お祭りのときに出ている屋台でよく売られている。
というと、イカの姿焼きをイメージする向きもあろうが
(ちなみにウチのイナカでポッポ焼きといったらイカである)
今回紹介する「ポッポ焼き」はまったく違うシロモノ。
黒糖と小麦粉から作る細長いスティック状のパンのような一品である。
新潟でも新潟市を中心とした下越地方でしか作られず、
なおかつ同じ下越でも阿賀野川を越えた新発田市付近だと
「蒸気パン」という名前になるらしい。
ま、とにかく非常に限定的なローカル食であるのは間違いない。

「ポッポ」の名の由来は諸説あるが、専用の焼き器で焼き上げるときに
蒸気が上がる様子が蒸気機関車に似ているので、というのがなんとなくそれっぽく感じる。

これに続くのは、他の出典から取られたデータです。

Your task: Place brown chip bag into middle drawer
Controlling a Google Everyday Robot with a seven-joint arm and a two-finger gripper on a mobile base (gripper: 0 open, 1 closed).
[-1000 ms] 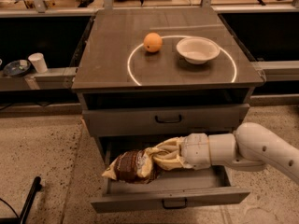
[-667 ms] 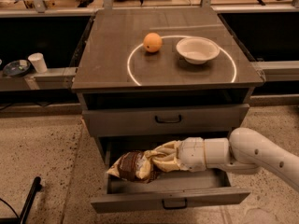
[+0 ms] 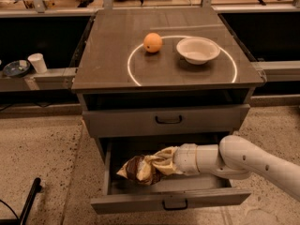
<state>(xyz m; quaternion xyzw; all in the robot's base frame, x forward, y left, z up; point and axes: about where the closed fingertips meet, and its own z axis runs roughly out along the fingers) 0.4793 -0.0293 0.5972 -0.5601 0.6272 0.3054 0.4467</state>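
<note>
Arm: the white arm (image 3: 243,161) is coming in from the lower right of the frame and lying almost level, its rounded elbow sitting right of centre and its cylindrical wrist pointing left into the open drawer
Gripper: the gripper (image 3: 165,165) is sitting inside the drawer opening, lower centre of the frame – it is clamping the bunched cream end of the bag, which is wrapping around it
Brown chip bag: the brown chip bag (image 3: 138,169) is sticking out leftward from the gripper, lying over the left half of the drawer's tray
Middle drawer: the middle drawer (image 3: 168,201) is standing pulled out at the bottom of the frame, its black handle facing the camera
Upper drawer front: the upper drawer front (image 3: 140,121) is sitting shut just above
Cabinet top: the cabinet top (image 3: 112,55) is filling the upper centre, carrying an orange fruit (image 3: 153,42) and a white bowl (image 3: 198,49) side by side – apart, not touching
Room: speckled floor (image 3: 37,149) is spreading on both sides; a white cup (image 3: 36,62) is standing on a ledge at the left edge
</note>
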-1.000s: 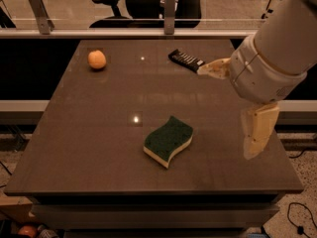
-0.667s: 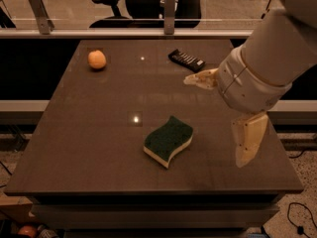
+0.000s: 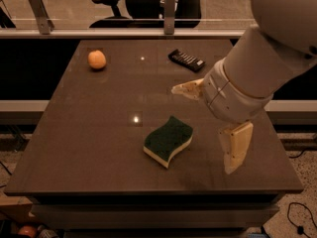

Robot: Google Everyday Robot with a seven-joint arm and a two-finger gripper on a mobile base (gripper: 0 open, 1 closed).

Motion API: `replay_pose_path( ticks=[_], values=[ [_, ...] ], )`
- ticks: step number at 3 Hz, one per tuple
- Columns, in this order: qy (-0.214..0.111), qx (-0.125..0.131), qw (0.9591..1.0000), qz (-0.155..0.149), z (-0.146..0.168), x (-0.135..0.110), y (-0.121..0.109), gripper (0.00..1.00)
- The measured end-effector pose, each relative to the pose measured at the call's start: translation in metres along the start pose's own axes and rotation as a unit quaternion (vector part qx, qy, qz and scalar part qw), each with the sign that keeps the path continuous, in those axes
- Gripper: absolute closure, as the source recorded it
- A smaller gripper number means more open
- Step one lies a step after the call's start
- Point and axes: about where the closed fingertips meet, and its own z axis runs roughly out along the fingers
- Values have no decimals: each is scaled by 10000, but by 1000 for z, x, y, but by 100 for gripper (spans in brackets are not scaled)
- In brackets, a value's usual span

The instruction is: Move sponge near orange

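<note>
The sponge (image 3: pixel 168 140), dark green on top with a pale yellow foam layer, lies flat on the dark brown table (image 3: pixel 89 133), front of centre. The orange (image 3: pixel 97 59) sits at the table's far left. My gripper (image 3: pixel 208 128) is open, just right of the sponge and above the table. One pale finger (image 3: pixel 188 89) points left behind the sponge. The other finger (image 3: pixel 235 147) hangs down toward the front right. Nothing is held between them.
A black rectangular remote (image 3: pixel 186 60) lies at the table's far right of centre. A metal rail and glass panel (image 3: pixel 124 32) run behind the table, with office chairs (image 3: pixel 143 4) beyond. My large white arm (image 3: pixel 267 58) covers the table's right side.
My arm and gripper have moved left and lower toward the sponge. The sponge, orange and remote have not moved.
</note>
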Motion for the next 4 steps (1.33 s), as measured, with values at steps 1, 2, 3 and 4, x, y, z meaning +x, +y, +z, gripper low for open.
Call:
replay_pose_path(
  ticks=[1, 2, 3, 4],
  values=[
    [48, 34, 9999, -127, -4, 1, 0, 0],
    [86, -7, 9981, -608, 3, -1, -11, 0],
    [118, -52, 9937, -1113, 12, 2, -24, 0],
    [1, -169, 9878, -1546, 26, 4, -35, 0]
  ],
)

蒸し焼きなのかと思いきや、蒸気は焼き器の過熱を防ぐために、
いうなればラジエーターから出るものだそうな。
小麦粉を焼いてはいるが、たい焼きの皮のようなバリバリ感はなく
ふんわりモチモチした黒糖パンといったところ。
不思議と懐かしい味、と感じるのはワタシだけだろうか。

お祭りの屋台だと、9本、15本、30本といった単位で売っている。
ちなみに最近は新潟の街中にも常設店ができて、お祭りがなくとも味わえるようになった。
ワタシのような酔狂な“ローBイスト”にはありがたい限りである。
その店では3本=100円という最小単位で買えるから、
ちょっとだけ食べてみたい方は、万代バスターミナルへ行きましょう。